コペンハーゲンには1970年代の始めに1年間ほど住んだことがある。当時は学生運動やポルノ解禁などで町並みが「生き生き」としていた。
でも僕にとっては他人事のように思え、ただ「大都市」で孤独な生活をおくっていた。SASホテルでのアルバイトが終わると市内の映画館を回って上映されている映画を見て過ごしていた。
ある日、することがなく、借り部屋のベッドの上でパンツ1枚で横たわっていたら、壁にかかっている絵が動き出したように思えた。これはまずい、頭がおかしくなってきたようだ。何とかしなければ、と思い、紙とボールペンをとり出し、自分が不満なことをとにかく書いてみた。背が小さい、言葉が出来ない、美味しいものが食べられない・・・1枚のA4の紙に30項目ほどあった。さらに考えても思いつくものがなくなった。そこで、ふと自分のお腹を見ると、臍が見えない。不満項目に「臍がないこと」と書き足して、なんとなく気持ちがすっきりしたことを覚えている。
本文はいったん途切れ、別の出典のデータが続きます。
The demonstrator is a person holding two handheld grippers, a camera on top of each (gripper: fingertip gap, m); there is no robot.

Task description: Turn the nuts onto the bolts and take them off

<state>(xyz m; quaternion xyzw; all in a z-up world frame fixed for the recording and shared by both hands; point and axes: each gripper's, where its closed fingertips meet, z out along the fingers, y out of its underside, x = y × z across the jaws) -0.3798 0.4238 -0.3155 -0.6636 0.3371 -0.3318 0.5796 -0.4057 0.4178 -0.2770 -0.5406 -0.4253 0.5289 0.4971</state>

しばらくしてコペンハーゲンを去り、地方に住むようになった。コペンハーゲンには2度と住むことはなかった。今では用事でコペンハーゲンに行っても何となく息苦しく感じる。さあ、そろそろ朝だ。あと数時間で出かけなければならない。胃の調子もおさまってきたので一寝入りすることにするか。
ありゃ、今日は13日だ。よしゃ、いいことあるぞ、きっと。それでは、おやすみ/おはよう。